Your task:
Exact copy, no pictures: return all the data below as written.

Supplied information:
━━━━━━━━
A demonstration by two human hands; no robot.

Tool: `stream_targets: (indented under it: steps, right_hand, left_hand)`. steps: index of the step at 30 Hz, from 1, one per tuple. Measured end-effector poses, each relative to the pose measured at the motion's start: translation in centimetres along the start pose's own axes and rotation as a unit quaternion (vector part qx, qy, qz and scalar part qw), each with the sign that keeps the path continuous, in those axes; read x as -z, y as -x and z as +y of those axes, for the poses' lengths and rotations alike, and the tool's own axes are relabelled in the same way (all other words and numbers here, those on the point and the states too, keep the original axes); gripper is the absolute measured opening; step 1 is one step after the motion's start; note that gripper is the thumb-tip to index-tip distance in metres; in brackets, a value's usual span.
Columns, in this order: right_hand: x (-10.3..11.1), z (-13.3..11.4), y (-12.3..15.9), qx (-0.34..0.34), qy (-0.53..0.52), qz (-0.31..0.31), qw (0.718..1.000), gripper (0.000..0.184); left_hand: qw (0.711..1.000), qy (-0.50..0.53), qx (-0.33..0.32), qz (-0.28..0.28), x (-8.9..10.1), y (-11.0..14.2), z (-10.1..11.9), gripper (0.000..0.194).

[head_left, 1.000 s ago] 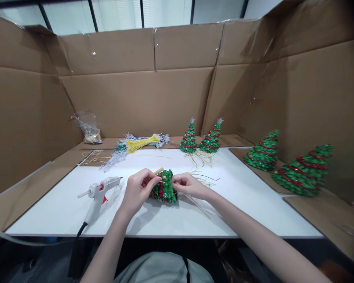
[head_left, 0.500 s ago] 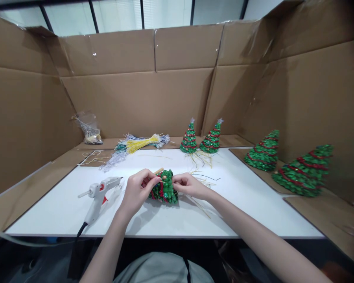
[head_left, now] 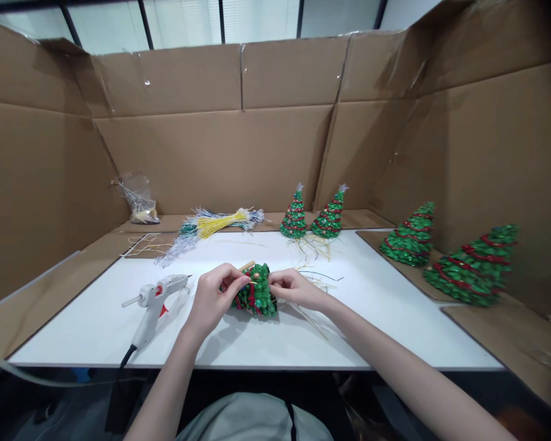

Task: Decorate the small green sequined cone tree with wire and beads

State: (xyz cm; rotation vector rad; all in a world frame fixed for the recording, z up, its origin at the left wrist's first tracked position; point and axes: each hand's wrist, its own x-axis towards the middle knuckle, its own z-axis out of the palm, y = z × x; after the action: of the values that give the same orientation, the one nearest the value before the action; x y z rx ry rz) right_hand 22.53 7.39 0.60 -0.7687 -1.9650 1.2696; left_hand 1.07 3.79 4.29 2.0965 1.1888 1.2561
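A small green Christmas tree with red garland and little coloured beads lies on its side, its wide base toward the right. My left hand is at the narrower part, thumb and forefinger pinched over the branches. A thin yellow stem shows at those fingertips. At the base rim, my right hand has its fingers closed on the edge; the fingertips are partly hidden by the tree. Below and behind my right hand lie loose thin yellow stems.
A white glue gun lies at left, cable over the front edge. Stem bundles and a plastic bag are at the back. Two starred trees stand behind; two larger-looking trees sit right. Cardboard walls enclose the table.
Both hands keep nearly the same place on the tree. My left fingertips shift very slightly, and an orange-tan bead by them shows more clearly.
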Motion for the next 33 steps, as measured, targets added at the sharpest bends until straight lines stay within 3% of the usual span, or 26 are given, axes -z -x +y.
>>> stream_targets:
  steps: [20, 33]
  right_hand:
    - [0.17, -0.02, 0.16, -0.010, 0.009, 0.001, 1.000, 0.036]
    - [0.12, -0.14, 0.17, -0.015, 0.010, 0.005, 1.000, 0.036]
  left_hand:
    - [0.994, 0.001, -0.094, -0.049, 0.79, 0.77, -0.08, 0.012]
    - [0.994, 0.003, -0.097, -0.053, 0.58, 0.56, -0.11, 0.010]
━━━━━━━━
Reply:
A demonstration by two human hands; no robot.

Tool: `stream_targets: (indented under it: steps, right_hand, left_hand)`. steps: index of the step at 30 Hz, from 1, one per tuple. Measured end-effector poses, each relative to the pose measured at the motion's start: translation in centimetres along the start pose's own axes and rotation as a unit quaternion (vector part qx, qy, qz and scalar part qw), each with the sign that keeps the path continuous, in those axes; read x as -z, y as -x and z as +y of those axes, for the poses' lengths and rotations alike, and the tool's own axes are relabelled in the same way (all other words and numbers here, those on the point and the states too, keep the original axes); gripper is the absolute measured opening; step 1 is one step after the motion's start; note that gripper is the thumb-tip to index-tip distance in metres; in brackets, a value's usual span.
Columns, in this order: right_hand: x (-10.3..11.1), z (-13.3..11.4), y (-12.3..15.9), qx (-0.34..0.34), qy (-0.53..0.52), qz (-0.31..0.31), qw (0.718..1.000), gripper (0.000..0.184); left_hand: qw (0.711..1.000), qy (-0.50..0.53), qx (-0.33..0.32), qz (-0.28..0.28), x (-8.9..10.1), y (-11.0..14.2), z (-10.1..11.9), gripper (0.000..0.194).

[head_left, 1.000 s ago] 
[head_left, 0.500 s ago] 
[head_left, now] 

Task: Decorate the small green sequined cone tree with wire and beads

State: (xyz cm; rotation vector rad; all in a world frame fixed for the recording, z up, its origin at the left wrist's first tracked position; point and axes: each hand's wrist, its own x-axis towards the middle knuckle, its own z-axis out of the palm, y = z × x; after the action: of the values that give the same orientation, the one nearest the value before the action; x y z rx ry rz) right_hand 22.53 7.39 0.60 -0.7687 -1.9650 1.2696; left_hand 1.07 3.79 4.29 2.0965 1.1888 1.2561
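A small green Christmas tree with red garland and little coloured beads lies on its side, its wide base toward the right. My left hand is at the narrower part, thumb and forefinger pinched over the branches. A thin yellow stem shows at those fingertips. At the base rim, my right hand has its fingers closed on the edge; the fingertips are partly hidden by the tree. Below and behind my right hand lie loose thin yellow stems.
A white glue gun lies at left, cable over the front edge. Stem bundles and a plastic bag are at the back. Two starred trees stand behind; two larger-looking trees sit right. Cardboard walls enclose the table.
Both hands keep nearly the same place on the tree. My left fingertips shift very slightly, and an orange-tan bead by them shows more clearly.
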Motion for the next 33 steps, as measured, targets added at the sharpest bends until straight lines stay within 3% of the usual span, or 26 are given, axes -z -x +y.
>>> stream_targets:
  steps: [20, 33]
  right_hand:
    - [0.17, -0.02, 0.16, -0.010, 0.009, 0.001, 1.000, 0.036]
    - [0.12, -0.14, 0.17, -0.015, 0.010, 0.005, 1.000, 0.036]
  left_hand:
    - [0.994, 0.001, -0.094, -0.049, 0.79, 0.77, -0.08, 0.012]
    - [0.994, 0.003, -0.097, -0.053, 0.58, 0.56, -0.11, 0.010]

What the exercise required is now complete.